# [Exercise requirements]
Below are records to give again exactly; omit each image they contain.

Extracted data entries
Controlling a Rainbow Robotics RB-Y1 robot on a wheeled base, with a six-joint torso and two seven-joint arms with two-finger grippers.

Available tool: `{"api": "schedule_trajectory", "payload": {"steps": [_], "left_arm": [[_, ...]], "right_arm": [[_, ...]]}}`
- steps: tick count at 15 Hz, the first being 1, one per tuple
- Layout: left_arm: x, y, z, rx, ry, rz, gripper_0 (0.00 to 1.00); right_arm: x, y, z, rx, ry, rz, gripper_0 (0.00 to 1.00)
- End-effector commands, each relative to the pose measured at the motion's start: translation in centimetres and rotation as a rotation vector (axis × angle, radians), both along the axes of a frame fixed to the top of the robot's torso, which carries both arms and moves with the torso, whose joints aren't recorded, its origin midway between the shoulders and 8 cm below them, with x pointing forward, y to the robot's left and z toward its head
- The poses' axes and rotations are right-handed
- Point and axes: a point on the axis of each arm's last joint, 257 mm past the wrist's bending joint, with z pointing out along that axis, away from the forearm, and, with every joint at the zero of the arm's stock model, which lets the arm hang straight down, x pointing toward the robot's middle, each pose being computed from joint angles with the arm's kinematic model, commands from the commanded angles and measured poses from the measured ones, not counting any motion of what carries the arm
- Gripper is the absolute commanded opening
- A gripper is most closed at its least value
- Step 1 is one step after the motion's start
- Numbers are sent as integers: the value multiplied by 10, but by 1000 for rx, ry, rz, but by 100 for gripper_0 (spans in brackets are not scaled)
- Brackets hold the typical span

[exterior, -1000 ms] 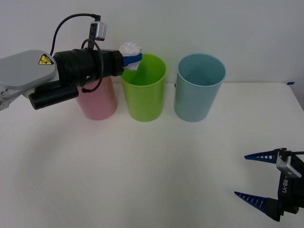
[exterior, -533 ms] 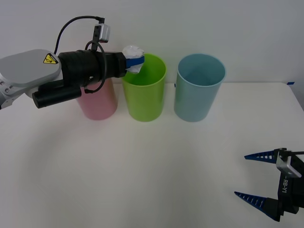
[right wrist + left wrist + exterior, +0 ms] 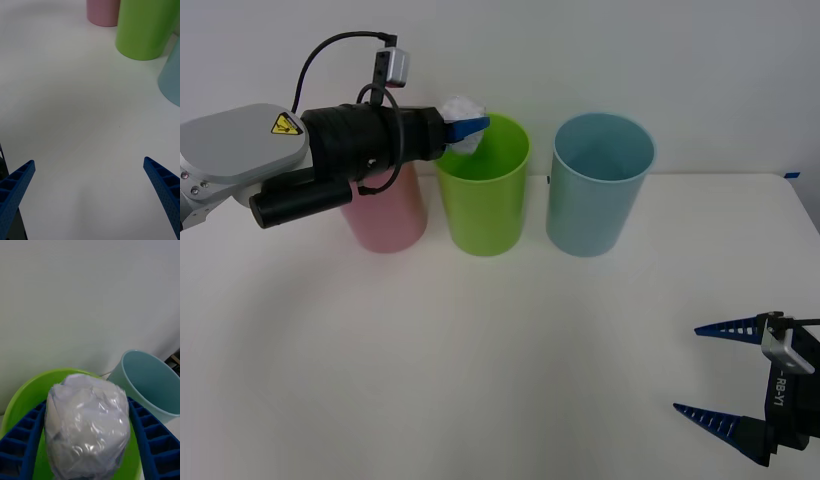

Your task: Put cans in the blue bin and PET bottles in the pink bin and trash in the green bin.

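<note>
My left gripper [image 3: 470, 127] is shut on the trash [image 3: 462, 107], a crumpled white wad, and holds it just above the near-left rim of the green bin [image 3: 482, 190]. In the left wrist view the trash [image 3: 88, 427] sits between the blue fingers [image 3: 22, 438] over the green bin's [image 3: 22, 399] opening. The pink bin [image 3: 390, 215] stands left of the green one, partly behind my left arm. To the right stands the blue bin [image 3: 598, 190]. My right gripper [image 3: 688, 368] rests open low at the table's front right, holding nothing.
The three bins stand in a row near the table's back edge against a white wall. In the right wrist view the green bin [image 3: 146, 26], pink bin [image 3: 102, 13] and blue bin [image 3: 170, 78] are far beyond the open right gripper [image 3: 88, 161], with bare white tabletop [image 3: 75, 112] between.
My left gripper has moved a little to the right with the trash, from beside the green bin's rim to over its opening. The right arm has not moved.
</note>
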Motion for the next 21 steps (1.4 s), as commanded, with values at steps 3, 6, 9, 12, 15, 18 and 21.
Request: {"api": "schedule_trajectory", "payload": {"steps": [3, 6, 9, 12, 15, 18, 21], "left_arm": [[0, 0, 1, -18, 12, 5, 100], [2, 1, 2, -18, 1, 13, 100], [3, 2, 5, -18, -7, 18, 100], [1, -1, 5, -26, -3, 14, 100], [1, -2, 6, -31, -1, 13, 100], [-1, -5, 9, -37, -8, 10, 100], [-10, -14, 36, -61, -50, -20, 100]], "right_arm": [[0, 0, 0, 0, 0, 0, 100], [0, 0, 0, 0, 0, 0, 100], [0, 0, 0, 0, 0, 0, 100], [0, 0, 0, 0, 0, 0, 100], [0, 0, 0, 0, 0, 0, 100], [0, 0, 0, 0, 0, 0, 100], [0, 0, 0, 0, 0, 0, 100]]}}
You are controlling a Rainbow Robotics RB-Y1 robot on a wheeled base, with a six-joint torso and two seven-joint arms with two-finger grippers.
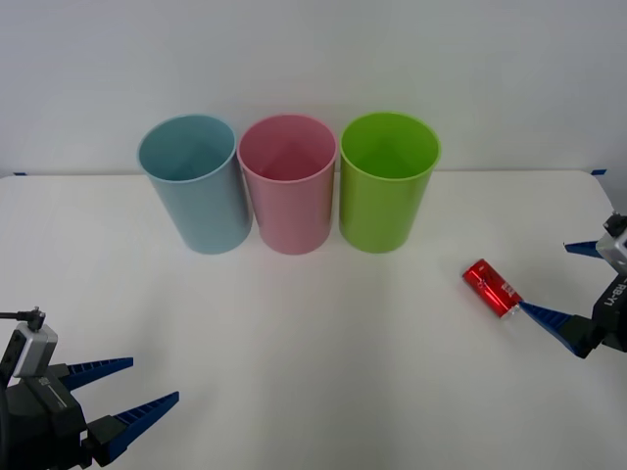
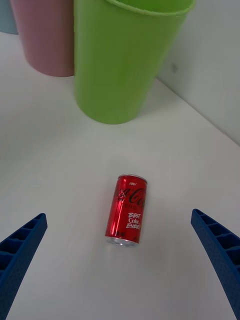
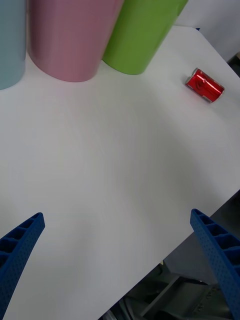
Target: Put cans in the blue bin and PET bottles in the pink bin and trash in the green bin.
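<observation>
Your right gripper (image 2: 120, 265) has its blue fingers spread wide with nothing between them, and the can (image 2: 127, 209) lies on its side just ahead of them, lined up with the gap, which suggests an approach set up to close across the can's round body. In the front view that can (image 1: 492, 288) sits near the right edge of the table (image 1: 313, 392), one fingertip of the right gripper (image 1: 578, 284) just beside its near end; you cannot tell whether they touch. It belongs in the blue bin (image 1: 193, 182), which stands farthest from it, at the left of the row along the table's far edge, with the pink bin (image 1: 289, 182) in the middle and the green bin (image 1: 387, 180) nearest the can. All three stand upright, mouths open, so a drop from above should work, but you would likely carry the can over the green and pink bins first. Your left gripper (image 1: 127, 392) waits, fingers apart and empty, at the near left corner, well apart from everything.
</observation>
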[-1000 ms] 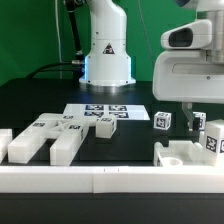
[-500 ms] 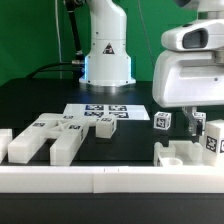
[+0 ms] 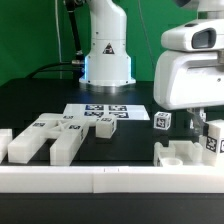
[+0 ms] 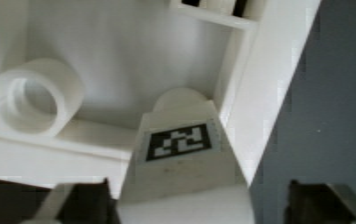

# [Written answer]
Controlling a Rainbow Robotics RB-Y1 robot on a wheeled base, with a six-joint torso and two seven-joint arms with two-finger grippers.

Available tool: `{"api": "schedule_trajectory", "payload": {"steps": [_], "left_arm": [[_, ...]], "right_arm": [[_, ...]]}}`
- steps: tick count at 15 Hz, the first being 1, one per tuple
- Layout: left_arm: x, y, z, rx, ry, rz, gripper_0 (0.00 to 1.00); right_arm: x, y, z, rx, ry, rz, gripper_0 (0.00 to 1.00)
- End-effector commands, each relative to the pose measured at the motion's start: translation in centimetres and rotation as a rotation vector (axis × angle, radians), both along the axes of a frame fixed to the top of the robot's torso, which carries both arms and moves with the torso, whose joints aren't recorded, its origin midway between the shoulders and 8 cm below them, with x pointing forward, y to the robot's left and z toward its head
- The poses' axes and rotations are right-handed
- Point and axes: a point on the axis of each arm's last joint, 257 mm past the wrist's bending joint, with z pointing out along that axis, away from the forearm, and, with every joint at the zero of the arm's stock model, which lets the arm hang straight down, x pointing toward the robot's middle, each pose being computed from joint angles with the arm's kinematic model, commands from the commanded angles and measured poses from the measured ones, not counting any motion of what carries the arm
- Gripper is the absolute commanded opening
- A gripper is most closed at its least value
- Step 1 is one step after the motion's start
- Numbers are sent as integers: the value multiplied by 10, but by 1000 for rx, ry, rz, but by 100 for gripper_0 (spans in brackets are not scaled)
- Brackets hold the typical span

[exterior, -1000 ms] 
[exterior, -533 ms] 
[right wrist + left wrist + exterior, +0 ms] 

Your task: Put cans in the blue bin and PET bottles in the pink bin and trash in the green bin.

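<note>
My left gripper [image 3: 470, 127] is shut on the trash [image 3: 462, 107], a crumpled white wad, and holds it just above the near-left rim of the green bin [image 3: 482, 190]. In the left wrist view the trash [image 3: 88, 427] sits between the blue fingers [image 3: 22, 438] over the green bin's [image 3: 22, 399] opening. The pink bin [image 3: 390, 215] stands left of the green one, partly behind my left arm. To the right stands the blue bin [image 3: 598, 190]. My right gripper [image 3: 688, 368] rests open low at the table's front right, holding nothing.
The three bins stand in a row near the table's back edge against a white wall. In the right wrist view the green bin [image 3: 146, 26], pink bin [image 3: 102, 13] and blue bin [image 3: 170, 78] are far beyond the open right gripper [image 3: 88, 161], with bare white tabletop [image 3: 75, 112] between.
My left gripper has moved a little to the right with the trash, from beside the green bin's rim to over its opening. The right arm has not moved.
</note>
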Motion for the next 21 steps (1.4 s), as commanded, with values at steps 3, 6, 9, 12, 15, 18 and 21.
Request: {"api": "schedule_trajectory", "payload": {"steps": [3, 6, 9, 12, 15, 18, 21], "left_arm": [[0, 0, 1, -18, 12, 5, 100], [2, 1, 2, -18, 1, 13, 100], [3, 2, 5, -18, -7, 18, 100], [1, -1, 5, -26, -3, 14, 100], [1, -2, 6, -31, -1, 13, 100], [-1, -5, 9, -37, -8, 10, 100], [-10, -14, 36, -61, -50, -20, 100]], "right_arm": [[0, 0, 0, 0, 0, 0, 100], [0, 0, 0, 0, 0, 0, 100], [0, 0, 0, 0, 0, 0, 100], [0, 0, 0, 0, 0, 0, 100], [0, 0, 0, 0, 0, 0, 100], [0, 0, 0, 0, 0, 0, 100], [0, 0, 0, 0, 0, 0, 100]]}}
You are controlling a Rainbow Robotics RB-Y1 robot on a wheeled base, with a six-joint torso and two seven-joint arms with two-finger grippers.
Target: Put cans in the blue bin and PET bottles in the pink bin and trash in the green bin.
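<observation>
Your right gripper (image 2: 120, 265) has its blue fingers spread wide with nothing between them, and the can (image 2: 127, 209) lies on its side just ahead of them, lined up with the gap, which suggests an approach set up to close across the can's round body. In the front view that can (image 1: 492, 288) sits near the right edge of the table (image 1: 313, 392), one fingertip of the right gripper (image 1: 578, 284) just beside its near end; you cannot tell whether they touch. It belongs in the blue bin (image 1: 193, 182), which stands farthest from it, at the left of the row along the table's far edge, with the pink bin (image 1: 289, 182) in the middle and the green bin (image 1: 387, 180) nearest the can. All three stand upright, mouths open, so a drop from above should work, but you would likely carry the can over the green and pink bins first. Your left gripper (image 1: 127, 392) waits, fingers apart and empty, at the near left corner, well apart from everything.
</observation>
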[-1000 ms] 
[-500 ms] 
[+0 ms] 
[+0 ms] 

There is nothing more to this answer.